### [WHAT YOU HAVE TO DO]
A word-for-word transcription of all the data is required.

### [THE INPUT]
* * *

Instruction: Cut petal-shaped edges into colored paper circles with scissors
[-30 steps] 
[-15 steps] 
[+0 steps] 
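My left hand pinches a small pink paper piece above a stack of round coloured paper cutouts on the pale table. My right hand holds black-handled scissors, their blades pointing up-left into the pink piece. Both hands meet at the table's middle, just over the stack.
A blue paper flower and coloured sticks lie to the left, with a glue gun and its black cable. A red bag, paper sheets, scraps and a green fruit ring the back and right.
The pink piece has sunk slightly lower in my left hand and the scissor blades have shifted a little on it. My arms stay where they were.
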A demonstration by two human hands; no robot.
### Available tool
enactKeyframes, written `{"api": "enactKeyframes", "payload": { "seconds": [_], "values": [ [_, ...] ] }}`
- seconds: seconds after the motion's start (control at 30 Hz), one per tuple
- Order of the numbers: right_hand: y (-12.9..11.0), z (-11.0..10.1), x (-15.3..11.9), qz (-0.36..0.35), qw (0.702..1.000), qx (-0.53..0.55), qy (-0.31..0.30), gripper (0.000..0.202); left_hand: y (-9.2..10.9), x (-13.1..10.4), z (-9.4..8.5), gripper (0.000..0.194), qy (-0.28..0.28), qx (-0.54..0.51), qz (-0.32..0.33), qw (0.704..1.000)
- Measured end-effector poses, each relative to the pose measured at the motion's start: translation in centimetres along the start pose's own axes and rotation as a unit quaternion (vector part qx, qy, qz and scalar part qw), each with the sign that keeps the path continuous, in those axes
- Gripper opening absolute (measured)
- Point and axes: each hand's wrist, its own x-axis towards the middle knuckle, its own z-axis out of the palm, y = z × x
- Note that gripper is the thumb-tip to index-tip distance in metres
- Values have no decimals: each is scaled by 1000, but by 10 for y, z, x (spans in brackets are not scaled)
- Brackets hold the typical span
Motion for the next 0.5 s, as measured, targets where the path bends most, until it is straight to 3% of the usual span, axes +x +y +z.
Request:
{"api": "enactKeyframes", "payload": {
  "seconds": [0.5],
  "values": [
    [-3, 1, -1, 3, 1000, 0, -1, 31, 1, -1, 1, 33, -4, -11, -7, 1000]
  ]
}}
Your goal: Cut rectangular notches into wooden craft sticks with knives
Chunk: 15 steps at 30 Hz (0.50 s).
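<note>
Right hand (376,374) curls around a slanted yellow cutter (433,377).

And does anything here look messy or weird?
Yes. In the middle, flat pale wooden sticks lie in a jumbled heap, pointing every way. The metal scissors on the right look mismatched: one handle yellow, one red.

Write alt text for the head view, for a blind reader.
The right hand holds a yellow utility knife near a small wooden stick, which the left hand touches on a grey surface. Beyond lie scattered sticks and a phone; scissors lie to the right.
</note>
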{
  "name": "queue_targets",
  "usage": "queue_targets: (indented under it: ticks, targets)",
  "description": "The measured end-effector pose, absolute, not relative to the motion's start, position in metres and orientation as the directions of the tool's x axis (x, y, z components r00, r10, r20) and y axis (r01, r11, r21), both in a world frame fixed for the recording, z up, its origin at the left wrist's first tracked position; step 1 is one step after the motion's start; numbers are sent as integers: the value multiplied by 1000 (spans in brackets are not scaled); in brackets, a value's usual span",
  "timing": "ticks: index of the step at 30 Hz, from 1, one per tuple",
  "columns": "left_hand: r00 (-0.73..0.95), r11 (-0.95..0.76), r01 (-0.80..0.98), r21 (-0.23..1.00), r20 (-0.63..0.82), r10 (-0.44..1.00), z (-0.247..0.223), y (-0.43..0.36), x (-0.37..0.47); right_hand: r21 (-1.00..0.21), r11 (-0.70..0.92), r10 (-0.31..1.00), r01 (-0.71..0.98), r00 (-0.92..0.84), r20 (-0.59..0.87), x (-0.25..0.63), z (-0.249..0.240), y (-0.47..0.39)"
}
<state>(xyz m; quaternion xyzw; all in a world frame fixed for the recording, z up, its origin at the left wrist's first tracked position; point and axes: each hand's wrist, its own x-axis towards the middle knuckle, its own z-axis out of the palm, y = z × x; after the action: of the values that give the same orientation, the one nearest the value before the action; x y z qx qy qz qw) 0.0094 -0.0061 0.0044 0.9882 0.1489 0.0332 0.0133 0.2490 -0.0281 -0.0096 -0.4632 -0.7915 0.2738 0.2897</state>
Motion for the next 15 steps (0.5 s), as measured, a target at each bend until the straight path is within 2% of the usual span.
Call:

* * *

### [PROBLEM SOLUTION]
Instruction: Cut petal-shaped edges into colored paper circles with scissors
[-30 steps] 
[-15 steps] 
[+0 steps] 
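My left hand pinches a small pink paper piece above a stack of round coloured paper cutouts on the pale table. My right hand holds black-handled scissors, their blades pointing up-left into the pink piece. Both hands meet at the table's middle, just over the stack.
A blue paper flower and coloured sticks lie to the left, with a glue gun and its black cable. A red bag, paper sheets, scraps and a green fruit ring the back and right.
The pink piece has sunk slightly lower in my left hand and the scissor blades have shifted a little on it. My arms stay where they were.
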A demonstration by two human hands; no robot.
### Available tool
enactKeyframes, written `{"api": "enactKeyframes", "payload": { "seconds": [_], "values": [ [_, ...] ] }}`
- seconds: seconds after the motion's start (control at 30 Hz), one per tuple
- Order of the numbers: right_hand: y (-12.9..11.0), z (-11.0..10.1), x (-15.3..11.9), qz (-0.36..0.35), qw (0.702..1.000), qx (-0.53..0.55), qy (-0.31..0.30), gripper (0.000..0.202); left_hand: y (-9.2..10.9), x (-13.1..10.4), z (-9.4..8.5), gripper (0.000..0.194), qy (-0.28..0.28), qx (-0.54..0.51), qz (-0.32..0.33), qw (0.704..1.000)
- Measured end-effector poses, each relative to the pose measured at the motion's start: translation in centimetres along the start pose's own axes and rotation as a unit quaternion (vector part qx, qy, qz and scalar part qw), each with the sign that keeps the path continuous, in those axes
- Gripper opening absolute (measured)
- Point and axes: each hand's wrist, its own x-axis towards the middle knuckle, its own z-axis out of the palm, y = z × x
- Note that gripper is the thumb-tip to index-tip distance in metres
- Values have no decimals: each is scaled by 1000, but by 10 for y, z, x (spans in brackets are not scaled)
- Brackets hold the typical span
Motion for the next 0.5 s, as measured, targets where the path bends most, until it is straight to 3% of the usual span, axes +x +y +z.
Request:
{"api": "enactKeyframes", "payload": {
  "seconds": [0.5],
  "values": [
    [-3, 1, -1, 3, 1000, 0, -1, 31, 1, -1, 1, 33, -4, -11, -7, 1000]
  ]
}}
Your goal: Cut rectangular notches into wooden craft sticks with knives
Chunk: 15 steps at 30 Hz (0.50 s).
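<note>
Right hand (376,374) curls around a slanted yellow cutter (433,377).

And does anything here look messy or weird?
Yes. In the middle, flat pale wooden sticks lie in a jumbled heap, pointing every way. The metal scissors on the right look mismatched: one handle yellow, one red.

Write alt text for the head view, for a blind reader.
The right hand holds a yellow utility knife near a small wooden stick, which the left hand touches on a grey surface. Beyond lie scattered sticks and a phone; scissors lie to the right.
</note>
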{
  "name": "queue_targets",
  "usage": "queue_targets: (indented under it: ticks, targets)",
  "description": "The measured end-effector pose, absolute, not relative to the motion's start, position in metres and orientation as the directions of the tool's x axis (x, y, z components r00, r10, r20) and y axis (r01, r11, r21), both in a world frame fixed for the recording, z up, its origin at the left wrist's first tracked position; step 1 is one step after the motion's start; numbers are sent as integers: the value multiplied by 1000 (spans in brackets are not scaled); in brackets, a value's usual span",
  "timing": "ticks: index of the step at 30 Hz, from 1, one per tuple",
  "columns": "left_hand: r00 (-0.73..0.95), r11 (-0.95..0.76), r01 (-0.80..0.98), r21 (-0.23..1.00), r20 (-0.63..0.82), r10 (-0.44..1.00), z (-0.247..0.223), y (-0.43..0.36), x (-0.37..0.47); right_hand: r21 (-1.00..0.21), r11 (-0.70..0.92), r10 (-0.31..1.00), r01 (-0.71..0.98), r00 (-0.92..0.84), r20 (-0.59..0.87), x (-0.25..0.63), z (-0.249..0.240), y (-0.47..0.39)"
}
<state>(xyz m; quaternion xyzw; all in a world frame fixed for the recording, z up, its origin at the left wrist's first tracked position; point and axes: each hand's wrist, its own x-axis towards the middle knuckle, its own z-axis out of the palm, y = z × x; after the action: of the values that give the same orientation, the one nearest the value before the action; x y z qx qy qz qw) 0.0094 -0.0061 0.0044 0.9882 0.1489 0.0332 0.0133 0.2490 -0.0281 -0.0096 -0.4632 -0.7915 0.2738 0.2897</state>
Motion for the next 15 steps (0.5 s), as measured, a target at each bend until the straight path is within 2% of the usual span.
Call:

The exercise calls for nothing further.